Radiation Damage in the LHCb VELO and its Impact on Operations in LHC Run 2

10 Oct 2014, 10:20
20m
Firenze, Italy

Firenze, Italy

Dipartimento di Fisica ed Astronomia Universita' di Firenze Largo E. Fermi 2, Firenze, Italy

Speaker

Kurt Rinnert (University of Liverpool (GB))

Description

LHCb is a dedicated experiment to study New Physics in the decays of heavy hadrons at the Large Hadron Collider (LHC) at CERN. Heavy hadrons are identified through their flight distance in the Vertex Locator (VELO), which consists of two retractable silicon strip detectors surrounding the interaction point. The VELO comprises 42 modules made of two n+-on-n 300 um thick half-disc silicon sensors with R-measuring and Phi-measuring micro-strips. One upstream module is manufactured with n+-on-p technology, which allows a direct comparison of the two technologies in real operational conditions. In order to allow retracting the detector, the VELO is installed as two movable halves containing 21 modules each.
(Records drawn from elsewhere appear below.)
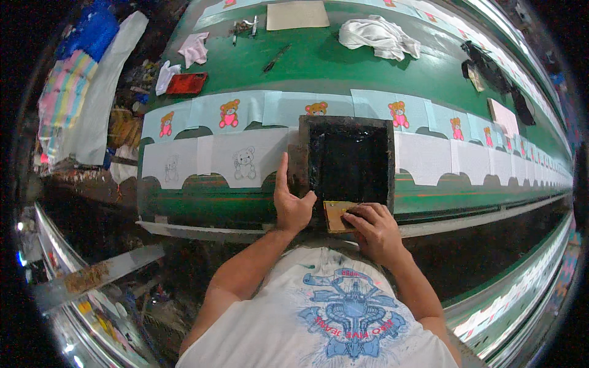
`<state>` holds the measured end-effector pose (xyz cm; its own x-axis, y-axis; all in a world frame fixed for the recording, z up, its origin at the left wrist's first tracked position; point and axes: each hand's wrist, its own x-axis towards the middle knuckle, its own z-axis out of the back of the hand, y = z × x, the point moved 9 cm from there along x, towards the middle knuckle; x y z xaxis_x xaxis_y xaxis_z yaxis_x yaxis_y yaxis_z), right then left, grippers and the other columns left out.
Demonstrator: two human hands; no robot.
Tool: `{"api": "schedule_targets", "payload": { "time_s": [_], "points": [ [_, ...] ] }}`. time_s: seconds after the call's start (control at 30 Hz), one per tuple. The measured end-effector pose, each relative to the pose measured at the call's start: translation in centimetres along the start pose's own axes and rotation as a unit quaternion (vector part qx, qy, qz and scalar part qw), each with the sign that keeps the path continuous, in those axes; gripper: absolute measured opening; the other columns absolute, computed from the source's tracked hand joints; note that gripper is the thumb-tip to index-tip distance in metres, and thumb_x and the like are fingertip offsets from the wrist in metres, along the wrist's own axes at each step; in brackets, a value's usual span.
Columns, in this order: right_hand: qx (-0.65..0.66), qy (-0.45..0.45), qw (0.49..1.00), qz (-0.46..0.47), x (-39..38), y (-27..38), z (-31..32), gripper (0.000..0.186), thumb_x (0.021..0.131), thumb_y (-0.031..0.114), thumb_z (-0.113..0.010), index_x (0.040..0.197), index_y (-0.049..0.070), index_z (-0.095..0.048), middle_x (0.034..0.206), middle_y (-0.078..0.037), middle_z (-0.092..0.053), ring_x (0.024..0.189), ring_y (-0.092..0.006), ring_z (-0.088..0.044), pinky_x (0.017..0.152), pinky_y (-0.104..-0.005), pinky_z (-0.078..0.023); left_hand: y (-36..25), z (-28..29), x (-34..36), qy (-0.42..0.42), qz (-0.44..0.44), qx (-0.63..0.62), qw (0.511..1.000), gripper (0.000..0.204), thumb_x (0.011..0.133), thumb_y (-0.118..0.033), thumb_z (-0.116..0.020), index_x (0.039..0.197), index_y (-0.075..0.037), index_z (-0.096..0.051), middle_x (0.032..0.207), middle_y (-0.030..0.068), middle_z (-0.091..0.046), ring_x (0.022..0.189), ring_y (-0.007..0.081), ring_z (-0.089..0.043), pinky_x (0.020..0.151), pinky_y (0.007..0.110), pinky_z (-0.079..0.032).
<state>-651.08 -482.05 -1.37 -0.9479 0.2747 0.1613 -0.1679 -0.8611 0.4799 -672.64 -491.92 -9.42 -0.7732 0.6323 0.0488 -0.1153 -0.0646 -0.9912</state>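
A dark screen-printing frame lies on the green table, with black ink coating its mesh. At the frame's left side is my left hand, its index finger stretched along the outer edge and its thumb on the near-left corner; the other fingers are curled. My right hand grips a yellowish squeegee at the near end of the frame. Left of the frame lies a white fabric piece printed with a black bear outline. Beside it is another white piece with a fainter outline. Whatever lies under the frame is hidden.
Light blue pieces with coloured bears form a row behind. White pieces continue to the right. Farther back lie a white cloth, a red tray and a beige board. A metal rail edges the table.
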Motion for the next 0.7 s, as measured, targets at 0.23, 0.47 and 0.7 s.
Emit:
{"api": "schedule_targets", "payload": {
  "time_s": [0.23,0.47,0.7],
  "points": [
    [-0.03,0.073,0.996,0.032,1.4,0.5,0.5,0.062,0.084,0.004,-0.089,0.144,0.009,-0.079,0.138,-0.014,-0.078,0.128,-0.0385,-0.073,0.11,-0.0534,-0.06,-0.3,-0.6,0.0,-0.007,-0.004,0.016,1.0,0.11,0.083,0.008,-0.077,0.184,0.004,-0.034,0.178,0.0254,-0.053,0.166,0.0366,-0.052,0.141,0.046,-0.037],
    [-0.003,0.19,0.982,0.012,5.9,-2.6,3.3,0.042,0.088,0.002,-0.08,0.129,0.005,-0.081,0.121,-0.016,-0.077,0.12,-0.0434,-0.073,0.104,-0.053,-0.062,0.9,-0.7,0.0,-0.011,-0.017,0.039,0.999,0.11,0.082,0.006,-0.079,0.184,0.0,-0.038,0.178,0.0263,-0.053,0.166,0.0389,-0.053,0.141,0.048,-0.038],
    [-0.033,0.08,0.996,-0.001,15.0,-8.8,4.0,0.033,0.094,-0.005,-0.07,0.125,0.001,-0.079,0.116,-0.021,-0.076,0.117,-0.0477,-0.073,0.103,-0.0568,-0.061,1.8,-0.2,-0.1,-0.007,0.019,0.0,1.0,0.105,0.09,0.007,-0.083,0.184,-0.001,-0.038,0.172,0.0224,-0.062,0.157,0.0344,-0.061,0.137,0.047,-0.042]
  ]
}}
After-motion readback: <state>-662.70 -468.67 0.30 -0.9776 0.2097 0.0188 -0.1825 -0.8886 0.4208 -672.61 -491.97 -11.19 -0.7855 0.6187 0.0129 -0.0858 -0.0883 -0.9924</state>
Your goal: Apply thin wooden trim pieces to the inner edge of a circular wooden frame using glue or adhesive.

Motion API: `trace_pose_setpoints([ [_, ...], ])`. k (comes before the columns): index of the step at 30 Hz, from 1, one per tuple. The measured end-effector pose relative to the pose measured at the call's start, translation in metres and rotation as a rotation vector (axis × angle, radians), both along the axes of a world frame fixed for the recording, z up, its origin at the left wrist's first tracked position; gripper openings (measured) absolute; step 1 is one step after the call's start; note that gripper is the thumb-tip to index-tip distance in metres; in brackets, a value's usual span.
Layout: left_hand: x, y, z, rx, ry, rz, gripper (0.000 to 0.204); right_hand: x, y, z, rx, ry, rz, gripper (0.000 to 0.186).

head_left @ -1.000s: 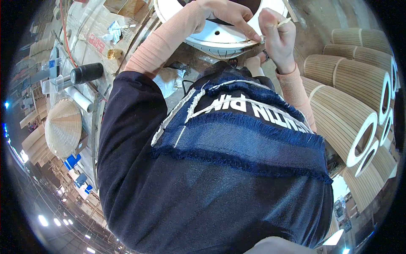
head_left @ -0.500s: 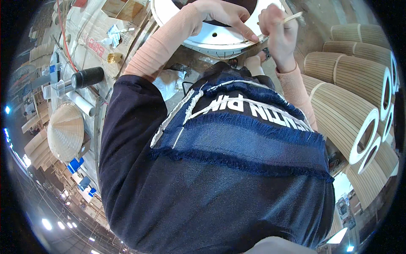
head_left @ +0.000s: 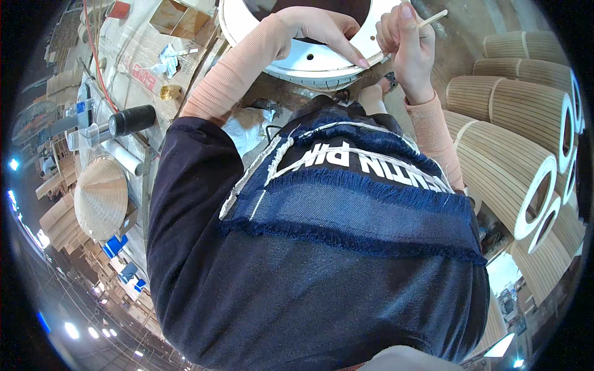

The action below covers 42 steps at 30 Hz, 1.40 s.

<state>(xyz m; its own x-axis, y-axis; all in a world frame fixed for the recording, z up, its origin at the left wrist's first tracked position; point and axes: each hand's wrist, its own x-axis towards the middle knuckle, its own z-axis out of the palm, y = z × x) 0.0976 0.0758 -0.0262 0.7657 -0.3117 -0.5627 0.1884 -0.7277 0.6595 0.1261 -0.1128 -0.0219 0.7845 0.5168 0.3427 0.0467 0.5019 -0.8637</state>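
Note:
A white ring [head_left: 291,59] with small dark holes tops a round drum-like piece with slatted sides, in front of me at the top of the view. My left hand [head_left: 328,31] grips this ring, its fingers curled over the inner opening and its thumb pressed on the outer edge. Beside that thumb, my right hand [head_left: 408,46] is closed in a fist around a thin wooden stick [head_left: 434,18]. One end of the stick sticks out past the fist; its lower end, by the rim, is mostly hidden.
Slatted wooden cylinders [head_left: 501,148] with white end rings lie stacked on the right. The left worktable holds a cardboard box [head_left: 179,20], a gold-coloured cup [head_left: 169,92], a black cylinder [head_left: 132,120] and a conical straw hat [head_left: 102,198]. A white bag [head_left: 247,128] lies below my left forearm.
The white ring has shifted slightly left and up in the view. My right thumb has lifted and the stick is tilted a little more upright. My left thumb stays on the rim.

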Motion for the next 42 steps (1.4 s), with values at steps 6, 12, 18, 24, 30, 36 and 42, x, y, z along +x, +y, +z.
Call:
trace_pose_setpoints([
  [6, -0.006, -0.004, 0.008, -0.025, 0.051, 0.108, 0.104, 0.001, -0.001, 0.000, -0.008, 0.031, -0.009, 0.045],
  [12, 0.005, 0.001, -0.008, -0.121, 0.065, 0.126, 0.094, 0.018, 0.013, -0.025, 0.689, 0.169, 0.360, 0.048],
  [18, 0.004, -0.002, 0.003, 0.009, 0.025, 0.040, 0.085, 0.006, -0.006, 0.006, 0.019, 0.230, 0.047, 0.051],
  [24, 0.004, 0.003, -0.011, 0.016, 0.011, 0.053, 0.081, 0.004, -0.004, 0.009, 0.002, 0.176, 0.035, 0.048],
  [30, 0.002, -0.011, 0.005, -0.002, 0.049, 0.075, 0.079, 0.019, 0.009, -0.020, 0.610, 0.088, 0.296, 0.043],
  [36, -0.001, -0.005, -0.002, 0.026, 0.007, 0.142, 0.087, 0.006, -0.004, 0.004, 0.006, 0.112, 0.018, 0.043],
  [42, 0.004, -0.011, 0.009, -0.095, -0.015, 0.154, 0.074, 0.021, 0.008, -0.025, 0.580, -0.004, 0.249, 0.041],
])
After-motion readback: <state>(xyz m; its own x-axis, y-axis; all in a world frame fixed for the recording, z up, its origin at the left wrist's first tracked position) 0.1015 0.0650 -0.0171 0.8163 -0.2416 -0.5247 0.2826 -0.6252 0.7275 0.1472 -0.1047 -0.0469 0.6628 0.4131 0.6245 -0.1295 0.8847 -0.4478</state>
The detectors are operated in a secondary vacuum and are cooled by a bi-phase CO2 cooling system. Analogue front-end chips are reading out the sensors and feed the signal into DAQ boards where it is converted to digital and processed in FPGAs. During data taking in 2011 and 2012 the VELO sensors have received a large and non-uniform radiation dose of up to 1.2 x 1014 1 MeV neutron equivalent /cm2. Type-inversion has already been observed in the innermost regions close to the interaction point. The analysis of the radiation damage has been refined during the LHC shutdown. It is expected that the VELO can no longer be operated efficiently with uniform bias voltages across all sensors in Run 2 of the LHC. Results of of the radiation damage analysis will be presented based on measurements of reverse currents versus voltage and temperature, charge collection efficiency versus voltage and cluster finding efficiency. In addition, the new Run 2 operational procedures addressing the non-uniform radiation damage will be discussed.